Enrollment will be limited to patients who have completed 48 weeks participation in either the BT-L-CsA-301-SLT (BOSTON-1) or BT-L-CsA-302-DLT (BOSTON-2) trial. All patients in this clinical trial will receive L-CsA in addition to SoC, regardless of the randomization arm in prior trials.

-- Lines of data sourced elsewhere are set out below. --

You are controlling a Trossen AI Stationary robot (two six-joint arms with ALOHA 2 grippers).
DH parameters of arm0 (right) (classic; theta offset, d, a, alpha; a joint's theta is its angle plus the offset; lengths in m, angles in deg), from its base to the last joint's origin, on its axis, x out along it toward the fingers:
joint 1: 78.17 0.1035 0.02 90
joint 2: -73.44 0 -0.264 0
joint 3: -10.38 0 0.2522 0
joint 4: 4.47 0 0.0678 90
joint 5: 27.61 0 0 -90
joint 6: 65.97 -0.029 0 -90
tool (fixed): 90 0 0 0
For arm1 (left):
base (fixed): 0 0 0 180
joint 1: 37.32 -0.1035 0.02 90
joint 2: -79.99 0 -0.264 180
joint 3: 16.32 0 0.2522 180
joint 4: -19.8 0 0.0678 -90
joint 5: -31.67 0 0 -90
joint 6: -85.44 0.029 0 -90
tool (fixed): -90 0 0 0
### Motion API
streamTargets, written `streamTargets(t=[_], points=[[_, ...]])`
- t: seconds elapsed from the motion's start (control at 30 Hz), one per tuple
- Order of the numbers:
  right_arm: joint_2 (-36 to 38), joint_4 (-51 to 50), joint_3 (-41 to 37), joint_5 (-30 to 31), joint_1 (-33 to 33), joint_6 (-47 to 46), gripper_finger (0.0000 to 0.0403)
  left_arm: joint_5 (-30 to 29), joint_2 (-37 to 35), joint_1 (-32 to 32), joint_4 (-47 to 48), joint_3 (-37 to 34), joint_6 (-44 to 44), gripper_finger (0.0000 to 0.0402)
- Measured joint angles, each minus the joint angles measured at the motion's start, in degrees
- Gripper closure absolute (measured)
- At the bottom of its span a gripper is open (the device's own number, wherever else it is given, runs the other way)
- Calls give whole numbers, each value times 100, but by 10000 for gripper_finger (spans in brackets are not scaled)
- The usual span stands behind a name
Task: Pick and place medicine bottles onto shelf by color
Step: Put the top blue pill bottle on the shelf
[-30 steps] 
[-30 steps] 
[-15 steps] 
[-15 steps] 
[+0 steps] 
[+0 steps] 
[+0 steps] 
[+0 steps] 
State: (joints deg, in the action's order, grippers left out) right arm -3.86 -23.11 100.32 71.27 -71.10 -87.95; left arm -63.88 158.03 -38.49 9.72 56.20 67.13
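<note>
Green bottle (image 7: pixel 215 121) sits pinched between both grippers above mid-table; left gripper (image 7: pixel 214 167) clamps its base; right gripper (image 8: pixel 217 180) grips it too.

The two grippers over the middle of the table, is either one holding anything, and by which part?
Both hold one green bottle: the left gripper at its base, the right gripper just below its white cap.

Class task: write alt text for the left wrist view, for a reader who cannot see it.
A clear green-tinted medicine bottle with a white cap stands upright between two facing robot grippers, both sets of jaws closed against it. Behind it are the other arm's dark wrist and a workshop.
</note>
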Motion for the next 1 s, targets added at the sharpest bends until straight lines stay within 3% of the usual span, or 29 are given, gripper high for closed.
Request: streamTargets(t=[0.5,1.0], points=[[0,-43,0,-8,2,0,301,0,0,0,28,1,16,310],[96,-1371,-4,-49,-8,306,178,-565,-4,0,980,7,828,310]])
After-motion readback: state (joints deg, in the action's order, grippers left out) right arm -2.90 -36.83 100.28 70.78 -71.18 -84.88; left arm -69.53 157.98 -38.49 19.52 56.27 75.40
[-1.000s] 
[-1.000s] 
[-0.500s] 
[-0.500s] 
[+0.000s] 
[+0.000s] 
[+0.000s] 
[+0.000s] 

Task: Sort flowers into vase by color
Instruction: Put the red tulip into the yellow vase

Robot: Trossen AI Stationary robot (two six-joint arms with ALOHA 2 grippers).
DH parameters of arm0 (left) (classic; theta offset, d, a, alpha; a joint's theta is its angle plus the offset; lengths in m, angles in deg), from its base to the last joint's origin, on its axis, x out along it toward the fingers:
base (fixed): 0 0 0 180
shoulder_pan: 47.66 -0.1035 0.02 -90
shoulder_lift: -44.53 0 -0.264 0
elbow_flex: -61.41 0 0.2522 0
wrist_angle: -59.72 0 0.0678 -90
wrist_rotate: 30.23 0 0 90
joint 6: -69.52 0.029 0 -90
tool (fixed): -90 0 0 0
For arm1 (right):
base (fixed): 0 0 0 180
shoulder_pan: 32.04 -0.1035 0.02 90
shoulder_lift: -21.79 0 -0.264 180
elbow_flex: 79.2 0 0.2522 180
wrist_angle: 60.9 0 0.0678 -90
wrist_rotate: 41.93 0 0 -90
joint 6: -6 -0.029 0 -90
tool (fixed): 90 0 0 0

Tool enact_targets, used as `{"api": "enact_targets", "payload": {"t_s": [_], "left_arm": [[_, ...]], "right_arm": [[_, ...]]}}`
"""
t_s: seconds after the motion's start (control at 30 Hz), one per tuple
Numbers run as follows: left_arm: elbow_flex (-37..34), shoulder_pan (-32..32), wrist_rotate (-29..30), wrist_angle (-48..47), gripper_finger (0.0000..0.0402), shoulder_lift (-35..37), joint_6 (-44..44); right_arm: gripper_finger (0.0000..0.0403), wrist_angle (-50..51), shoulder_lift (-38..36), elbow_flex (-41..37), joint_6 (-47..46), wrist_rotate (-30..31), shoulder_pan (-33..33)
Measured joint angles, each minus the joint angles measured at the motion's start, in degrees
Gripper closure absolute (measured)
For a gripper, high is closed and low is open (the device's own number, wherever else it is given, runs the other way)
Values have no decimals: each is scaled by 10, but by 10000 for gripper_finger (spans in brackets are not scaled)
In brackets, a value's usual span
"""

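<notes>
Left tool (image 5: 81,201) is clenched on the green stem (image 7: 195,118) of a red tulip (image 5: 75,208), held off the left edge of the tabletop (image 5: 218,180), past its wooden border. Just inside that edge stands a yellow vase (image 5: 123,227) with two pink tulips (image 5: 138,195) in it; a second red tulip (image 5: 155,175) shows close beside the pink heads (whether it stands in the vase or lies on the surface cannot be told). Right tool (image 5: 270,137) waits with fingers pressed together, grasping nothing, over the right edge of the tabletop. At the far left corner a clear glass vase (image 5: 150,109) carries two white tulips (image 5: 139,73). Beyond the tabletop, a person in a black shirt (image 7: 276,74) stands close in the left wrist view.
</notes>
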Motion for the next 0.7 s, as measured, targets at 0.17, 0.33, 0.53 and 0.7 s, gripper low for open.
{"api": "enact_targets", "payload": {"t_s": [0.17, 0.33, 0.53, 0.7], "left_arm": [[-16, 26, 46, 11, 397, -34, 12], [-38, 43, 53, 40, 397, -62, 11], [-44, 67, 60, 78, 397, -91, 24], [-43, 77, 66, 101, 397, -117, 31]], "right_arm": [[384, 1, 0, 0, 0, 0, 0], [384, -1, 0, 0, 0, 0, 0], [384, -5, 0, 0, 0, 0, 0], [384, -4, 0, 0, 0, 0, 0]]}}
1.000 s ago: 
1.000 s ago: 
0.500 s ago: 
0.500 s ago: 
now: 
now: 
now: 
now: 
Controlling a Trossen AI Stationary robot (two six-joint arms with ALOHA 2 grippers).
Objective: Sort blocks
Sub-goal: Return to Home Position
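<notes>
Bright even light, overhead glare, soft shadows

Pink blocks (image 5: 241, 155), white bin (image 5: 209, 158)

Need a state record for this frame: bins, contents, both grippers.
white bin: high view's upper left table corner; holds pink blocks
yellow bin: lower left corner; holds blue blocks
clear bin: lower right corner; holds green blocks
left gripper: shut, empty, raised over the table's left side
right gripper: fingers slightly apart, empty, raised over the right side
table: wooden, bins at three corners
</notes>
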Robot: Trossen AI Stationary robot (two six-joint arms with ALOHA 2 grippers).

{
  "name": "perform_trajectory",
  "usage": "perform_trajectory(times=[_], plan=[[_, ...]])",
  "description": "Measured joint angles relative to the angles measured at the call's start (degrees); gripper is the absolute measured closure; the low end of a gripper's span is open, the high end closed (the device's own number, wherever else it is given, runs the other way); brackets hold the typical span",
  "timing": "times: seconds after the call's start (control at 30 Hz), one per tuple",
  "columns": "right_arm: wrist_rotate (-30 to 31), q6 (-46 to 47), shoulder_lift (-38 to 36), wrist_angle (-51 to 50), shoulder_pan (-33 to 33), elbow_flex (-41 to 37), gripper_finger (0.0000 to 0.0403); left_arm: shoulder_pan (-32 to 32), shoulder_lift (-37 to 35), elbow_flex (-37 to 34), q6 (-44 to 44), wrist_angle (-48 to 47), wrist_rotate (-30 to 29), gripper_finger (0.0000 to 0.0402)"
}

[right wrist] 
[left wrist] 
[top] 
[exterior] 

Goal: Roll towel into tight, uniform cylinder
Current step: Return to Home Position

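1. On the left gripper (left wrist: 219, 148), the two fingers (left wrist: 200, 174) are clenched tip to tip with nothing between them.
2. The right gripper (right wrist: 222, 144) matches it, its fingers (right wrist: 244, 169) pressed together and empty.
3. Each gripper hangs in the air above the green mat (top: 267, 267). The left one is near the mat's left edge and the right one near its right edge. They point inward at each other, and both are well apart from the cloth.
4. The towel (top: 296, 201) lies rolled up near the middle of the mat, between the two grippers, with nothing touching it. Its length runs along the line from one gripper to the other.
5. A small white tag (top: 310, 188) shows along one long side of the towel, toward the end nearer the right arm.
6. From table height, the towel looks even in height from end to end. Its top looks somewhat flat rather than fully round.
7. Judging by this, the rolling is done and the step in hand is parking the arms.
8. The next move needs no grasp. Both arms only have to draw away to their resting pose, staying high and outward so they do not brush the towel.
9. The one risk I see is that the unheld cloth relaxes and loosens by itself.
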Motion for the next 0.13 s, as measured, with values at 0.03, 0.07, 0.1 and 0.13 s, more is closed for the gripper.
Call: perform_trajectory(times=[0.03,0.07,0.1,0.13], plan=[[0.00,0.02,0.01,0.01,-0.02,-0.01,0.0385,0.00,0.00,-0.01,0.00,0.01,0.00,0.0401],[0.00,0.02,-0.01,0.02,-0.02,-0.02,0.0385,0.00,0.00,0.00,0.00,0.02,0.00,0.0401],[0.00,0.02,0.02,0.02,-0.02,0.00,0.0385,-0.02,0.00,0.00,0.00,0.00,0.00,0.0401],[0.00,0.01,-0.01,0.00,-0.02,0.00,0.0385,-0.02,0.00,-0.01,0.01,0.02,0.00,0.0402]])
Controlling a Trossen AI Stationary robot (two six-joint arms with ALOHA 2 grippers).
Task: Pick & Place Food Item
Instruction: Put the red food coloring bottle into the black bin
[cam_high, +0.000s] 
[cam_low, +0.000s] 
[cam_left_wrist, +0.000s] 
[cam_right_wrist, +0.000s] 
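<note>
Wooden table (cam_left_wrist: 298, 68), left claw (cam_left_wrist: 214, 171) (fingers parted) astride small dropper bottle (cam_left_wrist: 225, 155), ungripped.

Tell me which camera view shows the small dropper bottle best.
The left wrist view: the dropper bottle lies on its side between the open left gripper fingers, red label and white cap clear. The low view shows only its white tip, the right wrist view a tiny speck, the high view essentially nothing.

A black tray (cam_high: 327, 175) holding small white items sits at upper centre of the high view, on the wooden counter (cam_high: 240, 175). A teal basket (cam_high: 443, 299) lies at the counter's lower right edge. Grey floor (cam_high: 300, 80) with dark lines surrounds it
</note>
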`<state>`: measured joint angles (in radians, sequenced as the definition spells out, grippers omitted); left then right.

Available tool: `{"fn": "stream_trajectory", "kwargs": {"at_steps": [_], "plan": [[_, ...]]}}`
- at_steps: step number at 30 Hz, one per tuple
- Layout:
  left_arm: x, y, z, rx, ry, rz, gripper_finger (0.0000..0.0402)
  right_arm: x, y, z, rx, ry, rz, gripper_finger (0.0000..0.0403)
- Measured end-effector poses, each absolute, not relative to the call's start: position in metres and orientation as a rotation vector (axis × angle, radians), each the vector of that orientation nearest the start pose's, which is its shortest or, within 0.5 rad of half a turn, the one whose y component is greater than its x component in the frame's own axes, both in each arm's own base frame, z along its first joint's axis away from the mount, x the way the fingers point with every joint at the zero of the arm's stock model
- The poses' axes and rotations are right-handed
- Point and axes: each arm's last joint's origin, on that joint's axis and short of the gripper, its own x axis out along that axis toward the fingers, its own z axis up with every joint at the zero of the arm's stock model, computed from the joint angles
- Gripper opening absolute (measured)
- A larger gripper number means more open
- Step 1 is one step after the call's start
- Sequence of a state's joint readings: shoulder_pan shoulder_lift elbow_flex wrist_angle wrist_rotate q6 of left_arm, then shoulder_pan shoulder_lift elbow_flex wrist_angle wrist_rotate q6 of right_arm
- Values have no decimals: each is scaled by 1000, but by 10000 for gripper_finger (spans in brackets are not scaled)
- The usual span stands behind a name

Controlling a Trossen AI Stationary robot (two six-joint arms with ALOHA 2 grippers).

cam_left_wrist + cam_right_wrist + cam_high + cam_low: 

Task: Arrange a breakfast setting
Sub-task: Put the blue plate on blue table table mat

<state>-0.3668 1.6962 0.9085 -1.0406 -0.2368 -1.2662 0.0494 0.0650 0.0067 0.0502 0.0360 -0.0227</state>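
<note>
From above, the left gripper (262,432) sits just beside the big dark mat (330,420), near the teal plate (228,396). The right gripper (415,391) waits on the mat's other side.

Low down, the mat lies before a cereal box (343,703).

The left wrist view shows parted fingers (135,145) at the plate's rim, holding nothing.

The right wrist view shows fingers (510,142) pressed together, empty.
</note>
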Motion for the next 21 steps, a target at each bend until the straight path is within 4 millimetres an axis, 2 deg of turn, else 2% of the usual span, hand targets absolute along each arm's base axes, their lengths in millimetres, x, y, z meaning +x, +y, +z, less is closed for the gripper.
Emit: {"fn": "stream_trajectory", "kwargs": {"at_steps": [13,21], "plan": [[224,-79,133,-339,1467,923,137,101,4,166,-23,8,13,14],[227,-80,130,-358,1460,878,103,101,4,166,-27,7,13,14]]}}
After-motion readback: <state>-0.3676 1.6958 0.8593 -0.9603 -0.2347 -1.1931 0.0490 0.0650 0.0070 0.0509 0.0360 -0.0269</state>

IMP will be administered by BID inhalation (morning/evening) using the L-CsA eFlow. Patients who did not receive L-CsA in BOSTON-1 or BOSTON-2 must remain in the clinic for at least 4 hours for observation after the first inhalation. At all subsequent visits, one dose administered via inhalation will be monitored by the clinical trial center personnel. In case patients receiving L-CsA undergo the last visit for BOSTON-1 or BOSTON-2 (Visit 9) on the same day as for Visit 1 for BOSTON-3, they will take the first dose for Boston 3 in the evening of this day. This first dose will not be supervised by the site staff. Nebulization time per inhalation dose is approximately 6-10 minutes for the 5 mg dose and 9-13 minutes for the 10 mg dose. Inhalations will be performed BID approximately 12 hours apart through a mouthpiece by slow and deep respiration using the L-CsA eFlow. A high efficiency particulate air filter is used to prevent environmental contamination during exhalation.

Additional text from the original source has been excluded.